# ASSIGNMENT
Each line in the entries below that holds the string "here" is to be listed.

Records from a data collection
=== Begin Enclosure ===

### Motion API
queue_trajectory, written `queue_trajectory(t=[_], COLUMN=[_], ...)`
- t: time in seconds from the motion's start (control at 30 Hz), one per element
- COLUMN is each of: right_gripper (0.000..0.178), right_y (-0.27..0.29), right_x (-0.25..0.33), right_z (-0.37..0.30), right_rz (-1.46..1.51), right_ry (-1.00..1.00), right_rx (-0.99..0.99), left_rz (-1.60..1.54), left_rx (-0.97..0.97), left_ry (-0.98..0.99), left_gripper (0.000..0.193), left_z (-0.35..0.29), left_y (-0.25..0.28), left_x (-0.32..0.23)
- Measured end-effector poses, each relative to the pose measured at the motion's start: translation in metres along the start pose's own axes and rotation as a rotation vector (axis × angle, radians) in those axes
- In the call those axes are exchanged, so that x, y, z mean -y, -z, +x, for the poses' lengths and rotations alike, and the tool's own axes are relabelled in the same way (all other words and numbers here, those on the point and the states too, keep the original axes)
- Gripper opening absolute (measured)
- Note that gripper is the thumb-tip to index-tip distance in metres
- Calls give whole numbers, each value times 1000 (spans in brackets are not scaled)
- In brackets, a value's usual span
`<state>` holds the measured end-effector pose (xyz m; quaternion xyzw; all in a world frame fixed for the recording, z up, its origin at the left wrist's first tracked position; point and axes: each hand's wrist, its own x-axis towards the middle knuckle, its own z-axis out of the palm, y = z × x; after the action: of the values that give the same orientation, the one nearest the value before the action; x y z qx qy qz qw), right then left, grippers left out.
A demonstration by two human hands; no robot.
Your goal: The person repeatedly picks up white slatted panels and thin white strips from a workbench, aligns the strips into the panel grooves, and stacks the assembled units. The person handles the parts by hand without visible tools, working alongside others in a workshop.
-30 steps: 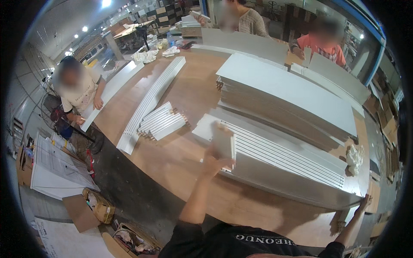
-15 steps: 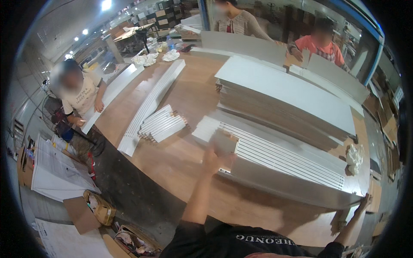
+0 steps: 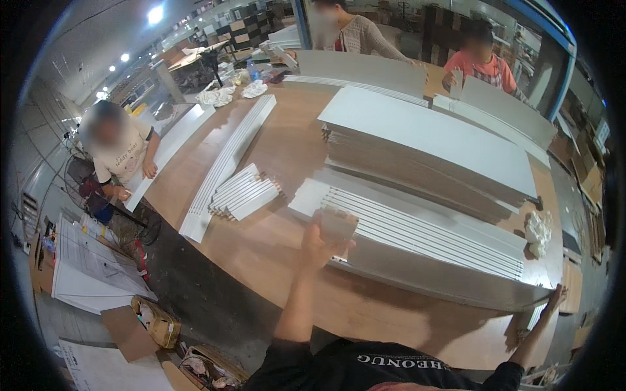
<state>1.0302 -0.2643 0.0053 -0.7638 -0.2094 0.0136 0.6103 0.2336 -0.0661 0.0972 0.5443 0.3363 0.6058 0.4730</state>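
A long white panel (image 3: 443,272) stands on edge along the near side of the table. My left hand (image 3: 318,249) is closed around a short white board piece (image 3: 339,225) at the panel's left end; I cannot tell whether the two are joined. At the far right end, my right hand (image 3: 556,298) grips the panel's corner, its fingers partly hidden. Right behind the panel lies a row of long white grooved strips (image 3: 424,231). A small bundle of short white strips (image 3: 242,193) lies left of my left hand.
A tall stack of white panels (image 3: 427,140) fills the table's middle right. Long white strips (image 3: 228,163) lie to the left. Crumpled white wrapping (image 3: 538,233) sits near the right edge. Across the table two people handle upright boards; another person at left holds a long white piece (image 3: 171,155).
My left hand and the short board piece have shifted slightly down, and the piece's flat face shows more plainly. My right hand stays at the panel's right end.
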Motion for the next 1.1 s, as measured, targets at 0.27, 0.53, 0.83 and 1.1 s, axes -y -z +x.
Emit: queue_trajectory(t=[0.27, 0.53, 0.83, 1.1], right_gripper=[28, 22, 25, 31], right_y=[-11, -6, 3, 5], right_x=[0, 26, 23, 26], right_z=[3, -6, 1, -5], right_rz=[124, 155, 140, 101], right_ry=[223, 119, 91, -32], right_rx=[-154, 15, 0, 0], left_rz=[109, 103, -180, -202], left_rx=[-50, -84, -195, -174], left_ry=[112, 30, 23, -19], left_gripper=[50, 42, 42, 43], left_z=[-10, -9, -6, -7], left_y=[17, 1, 8, 11], left_x=[45, 22, 41, 34])
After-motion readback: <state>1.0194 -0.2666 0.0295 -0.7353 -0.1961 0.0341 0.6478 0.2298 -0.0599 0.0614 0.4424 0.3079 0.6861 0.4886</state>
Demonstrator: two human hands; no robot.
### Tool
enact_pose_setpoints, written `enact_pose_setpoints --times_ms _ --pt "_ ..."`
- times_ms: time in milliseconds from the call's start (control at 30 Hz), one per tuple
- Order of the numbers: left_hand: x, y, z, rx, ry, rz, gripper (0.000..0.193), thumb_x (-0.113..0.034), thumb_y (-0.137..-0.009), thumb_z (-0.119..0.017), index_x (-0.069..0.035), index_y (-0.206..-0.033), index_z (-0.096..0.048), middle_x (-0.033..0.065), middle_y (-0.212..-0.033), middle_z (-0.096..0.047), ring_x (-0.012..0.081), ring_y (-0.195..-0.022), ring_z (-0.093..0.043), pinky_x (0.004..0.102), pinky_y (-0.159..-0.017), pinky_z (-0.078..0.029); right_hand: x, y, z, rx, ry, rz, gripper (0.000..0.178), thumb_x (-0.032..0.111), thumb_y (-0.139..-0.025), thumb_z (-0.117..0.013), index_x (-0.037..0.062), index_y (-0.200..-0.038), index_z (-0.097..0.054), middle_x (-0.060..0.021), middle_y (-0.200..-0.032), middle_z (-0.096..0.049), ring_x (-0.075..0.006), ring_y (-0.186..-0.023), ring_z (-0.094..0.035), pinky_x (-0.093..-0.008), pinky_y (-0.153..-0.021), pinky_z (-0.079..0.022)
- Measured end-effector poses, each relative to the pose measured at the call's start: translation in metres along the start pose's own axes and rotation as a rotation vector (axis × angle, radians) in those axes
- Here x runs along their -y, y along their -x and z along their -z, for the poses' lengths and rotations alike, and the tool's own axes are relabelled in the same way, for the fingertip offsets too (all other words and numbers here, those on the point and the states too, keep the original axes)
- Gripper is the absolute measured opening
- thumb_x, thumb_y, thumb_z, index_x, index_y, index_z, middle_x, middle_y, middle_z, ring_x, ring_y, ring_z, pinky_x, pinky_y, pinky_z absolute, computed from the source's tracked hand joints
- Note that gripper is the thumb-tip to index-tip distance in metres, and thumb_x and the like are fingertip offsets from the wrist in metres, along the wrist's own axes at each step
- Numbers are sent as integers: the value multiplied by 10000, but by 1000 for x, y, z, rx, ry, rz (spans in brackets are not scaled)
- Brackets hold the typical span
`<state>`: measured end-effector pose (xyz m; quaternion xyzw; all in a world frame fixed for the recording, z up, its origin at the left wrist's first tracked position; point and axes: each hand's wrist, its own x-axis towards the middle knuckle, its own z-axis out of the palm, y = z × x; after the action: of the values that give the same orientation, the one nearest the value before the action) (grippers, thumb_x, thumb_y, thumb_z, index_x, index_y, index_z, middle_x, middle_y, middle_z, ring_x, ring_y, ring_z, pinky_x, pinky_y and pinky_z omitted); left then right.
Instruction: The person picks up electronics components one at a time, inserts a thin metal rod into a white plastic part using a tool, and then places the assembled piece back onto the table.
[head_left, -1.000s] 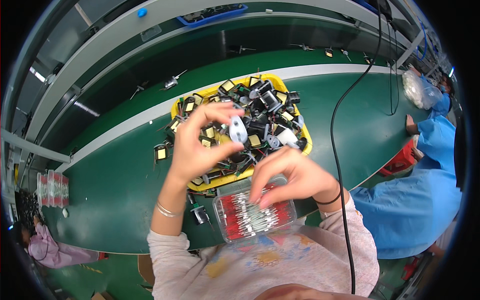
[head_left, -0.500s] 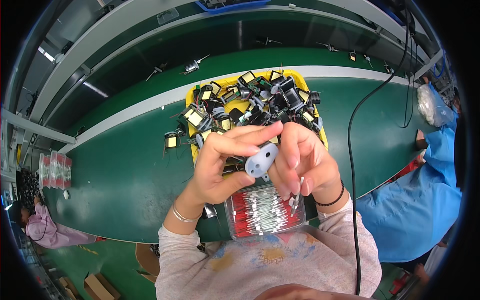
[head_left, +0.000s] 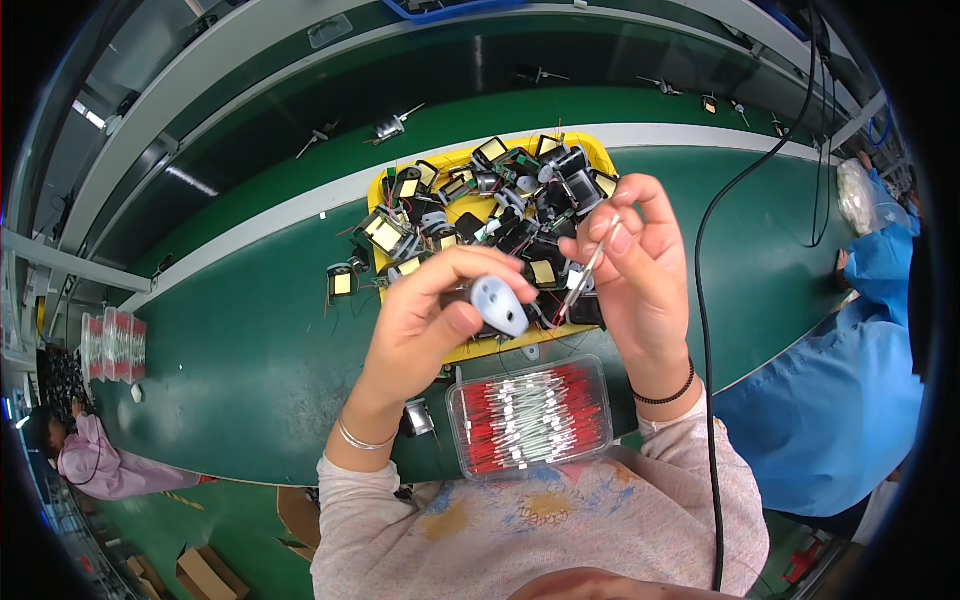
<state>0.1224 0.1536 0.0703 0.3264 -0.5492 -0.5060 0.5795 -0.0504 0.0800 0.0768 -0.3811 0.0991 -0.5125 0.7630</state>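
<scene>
My left hand [head_left: 412, 322] is closed around a small device with a light grey oval end cap [head_left: 500, 306]; holes show in the cap, and my fingers hide most of the body. Up and to the right, my right hand [head_left: 648, 262] pinches a thin white rod [head_left: 586, 274] between thumb and fingers, its greyish tip slanting down to the left, apart from the device. Behind both hands stands a yellow tray [head_left: 376, 192] heaped with similar black devices with grey caps, pale yellow pads and thin wires. Below them sits a clear plastic box [head_left: 606, 440] filled with red and white thin pieces [head_left: 530, 418].
A loose device [head_left: 342, 284] lies left of the tray, and a silver part [head_left: 420, 418] beside my left wrist. Stacked clear boxes [head_left: 115, 345] stand far left. A black cable [head_left: 704, 300] hangs at right. People in blue [head_left: 830, 390] and pink [head_left: 110, 462] are either side.
My hands have moved apart. The right has risen with the rod, which now points down-left; the left has shifted slightly left and turned the grey cap.
</scene>
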Motion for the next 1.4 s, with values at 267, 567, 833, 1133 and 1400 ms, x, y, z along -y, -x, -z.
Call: enact_pose_setpoints --times_ms 267,567,833,1133,1400 --pt "-2 -4 -12 171 -521 -180 516 -547 -748 -569 -47 -842 -649 82 -926 -553 275 -1038 -472 392 -881 -357 -3 4 -3 44 299 318 347 -66 -763 -600 8 -1041 -406 -103 -849 -584 -151 -812 -590 -343 -825 -505" --pt "-2 -1 -7 117 -397 -144 560 -564 -761 -538 -15 -818 -635 82 -884 -576 260 -944 -516 369 -843 -382 17 -7 -1 400 699 133 139 -18 -687 -669 -12 -824 -643 -97 -868 -637 -158 -777 -611 -261 -720 -484" --pt "-4 3 0 127 -206 -96 401 -393 -785 -619 -23 -938 -614 84 -942 -585 194 -913 -551 301 -805 -425 27 5 2 102 503 316 208 -125 -672 -633 -63 -870 -618 -149 -826 -634 -206 -779 -635 -279 -699 -522" --pt "8 4 -9 -114 -87 -239 436 17 -589 -773 2 -954 -536 129 -922 -628 212 -878 -619 315 -783 -498 28 25 -12 157 848 671 302 -25 -559 -767 -8 -835 -647 -124 -759 -646 -222 -666 -635 -286 -582 -516" --pt "9 -2 -13 -127 -289 -470 425 -47 -583 -797 -14 -921 -539 137 -862 -654 271 -875 -626 360 -777 -480 42 31 -25 354 1125 716 279 10 -600 -767 -11 -814 -589 -120 -693 -622 -239 -616 -630 -318 -559 -544"
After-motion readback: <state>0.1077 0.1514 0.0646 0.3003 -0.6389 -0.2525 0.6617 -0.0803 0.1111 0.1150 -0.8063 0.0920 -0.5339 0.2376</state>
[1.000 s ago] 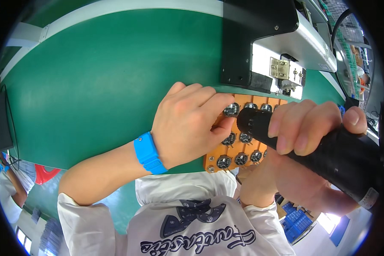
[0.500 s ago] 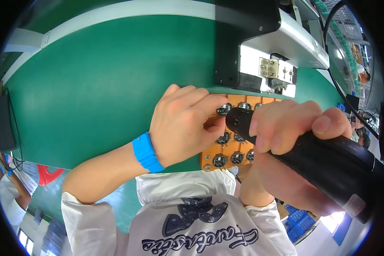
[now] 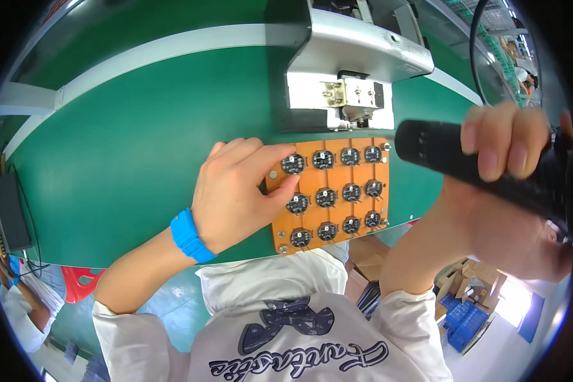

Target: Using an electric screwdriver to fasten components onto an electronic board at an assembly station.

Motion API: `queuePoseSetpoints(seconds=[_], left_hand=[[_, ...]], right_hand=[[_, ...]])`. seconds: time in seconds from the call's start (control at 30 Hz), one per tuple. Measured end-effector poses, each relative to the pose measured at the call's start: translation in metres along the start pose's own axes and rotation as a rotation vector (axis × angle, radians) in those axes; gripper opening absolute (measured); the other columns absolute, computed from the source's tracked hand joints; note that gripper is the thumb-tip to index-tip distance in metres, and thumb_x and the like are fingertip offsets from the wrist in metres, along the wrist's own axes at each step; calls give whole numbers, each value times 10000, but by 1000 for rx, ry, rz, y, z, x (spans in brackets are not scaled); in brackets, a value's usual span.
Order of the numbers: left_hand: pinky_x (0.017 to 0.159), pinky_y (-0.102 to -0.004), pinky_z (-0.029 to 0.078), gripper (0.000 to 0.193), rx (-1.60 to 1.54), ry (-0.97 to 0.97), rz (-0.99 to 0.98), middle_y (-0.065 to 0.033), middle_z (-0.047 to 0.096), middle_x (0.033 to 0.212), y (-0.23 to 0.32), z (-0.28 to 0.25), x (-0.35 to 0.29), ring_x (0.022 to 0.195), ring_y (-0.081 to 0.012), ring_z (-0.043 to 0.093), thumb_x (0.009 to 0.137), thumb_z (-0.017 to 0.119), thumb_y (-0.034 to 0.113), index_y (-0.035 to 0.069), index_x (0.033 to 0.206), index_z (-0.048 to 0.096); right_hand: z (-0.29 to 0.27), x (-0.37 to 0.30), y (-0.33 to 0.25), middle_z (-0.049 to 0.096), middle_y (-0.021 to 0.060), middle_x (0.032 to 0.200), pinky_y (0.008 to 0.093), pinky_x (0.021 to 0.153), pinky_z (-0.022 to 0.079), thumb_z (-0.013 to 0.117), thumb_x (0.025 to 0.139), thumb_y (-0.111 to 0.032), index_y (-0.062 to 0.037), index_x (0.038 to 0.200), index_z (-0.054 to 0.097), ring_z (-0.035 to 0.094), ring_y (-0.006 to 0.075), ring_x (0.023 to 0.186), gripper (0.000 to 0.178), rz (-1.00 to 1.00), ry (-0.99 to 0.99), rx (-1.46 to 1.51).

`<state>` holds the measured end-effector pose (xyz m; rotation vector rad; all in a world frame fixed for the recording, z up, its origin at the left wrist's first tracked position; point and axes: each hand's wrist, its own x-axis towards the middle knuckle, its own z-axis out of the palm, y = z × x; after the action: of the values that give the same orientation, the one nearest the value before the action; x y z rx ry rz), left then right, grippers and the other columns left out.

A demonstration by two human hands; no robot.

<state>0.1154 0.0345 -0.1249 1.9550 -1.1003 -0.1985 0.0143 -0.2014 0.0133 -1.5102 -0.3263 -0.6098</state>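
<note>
We see the left hand [image 3: 235,191], blue strap [image 3: 191,235] at its wrist, pinching a round black circuit module [image 3: 293,164] at the far left corner of a rectangular orange board [image 3: 337,175] on the green bench [image 3: 140,146]; our right hand [image 3: 504,145] grips a thick black cylindrical tool [image 3: 436,149], raised to the board's right.

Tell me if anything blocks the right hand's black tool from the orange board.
Nothing visible stands between the black tool in the right hand and the orange board; the left hand is at its left side.
</note>
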Motion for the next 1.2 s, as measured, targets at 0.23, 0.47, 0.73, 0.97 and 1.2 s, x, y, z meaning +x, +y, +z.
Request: queuePoseSetpoints(seconds=[0.23, 0.47, 0.73, 0.97, 1.2], left_hand=[[774, -412, 510, 399, -36, 81, 24, -59, 655, 875, 11, -7, 4, 818, -284, 622, 735, 893, 104, 90, 1116, 775], [873, -427, 537, 391, -63, 123, 75, -67, 729, 1040, 26, 11, 8, 1026, -292, 682, 758, 875, 80, 95, 1118, 724], [924, -437, 540, 380, -101, 102, 37, -63, 739, 1027, 20, 30, 11, 1049, -301, 707, 794, 856, 57, 91, 1117, 660], [935, -433, 554, 367, -55, 170, 56, -60, 744, 999, 14, 41, 11, 1055, -301, 722, 784, 865, 42, 72, 1092, 667], [886, -422, 590, 357, -183, 212, 14, -55, 740, 980, 7, 51, 9, 1029, -303, 735, 770, 874, 29, 74, 1051, 659]], right_hand=[[13, 15, 23, 587, 80, 949, 414, 776, 492, 573, 886, -725, -43, 1446, 501, 583, 230, 785, 886, 10, -11, 10], [37, 18, 26, 582, 85, 952, 419, 794, 485, 567, 894, -703, -43, 1449, 499, 576, 233, 795, 865, 42, -38, 38], [37, 8, 26, 577, 91, 956, 424, 814, 478, 559, 903, -677, -43, 1453, 497, 569, 237, 806, 842, 67, -48, 59], [0, 20, 27, 572, 97, 959, 429, 832, 471, 553, 910, -655, -43, 1456, 496, 562, 240, 816, 822, 58, -68, 72], [0, 32, 41, 567, 102, 963, 434, 849, 464, 547, 918, -633, -43, 1459, 494, 555, 243, 826, 802, 76, -91, 82]])
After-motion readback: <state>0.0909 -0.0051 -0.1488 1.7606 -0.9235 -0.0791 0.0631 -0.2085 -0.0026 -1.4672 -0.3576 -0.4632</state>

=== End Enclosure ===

# SOLVED EXERCISE
- In the call those axes are exchanged, so that x, y, z mean -y, -z, +x, for the poses' lengths and rotations alike, and the tool's own axes are relabelled in the same way (all other words and numbers here, those on the point and the states too, keep the original axes)
- Here x runs along their -y, y along their -x and z along their -z, for the poses' lengths and rotations alike, and the tool's own axes are relabelled in the same way, for the fingertip offsets too (all other words and numbers here, those on the point and the states too, keep the original axes)

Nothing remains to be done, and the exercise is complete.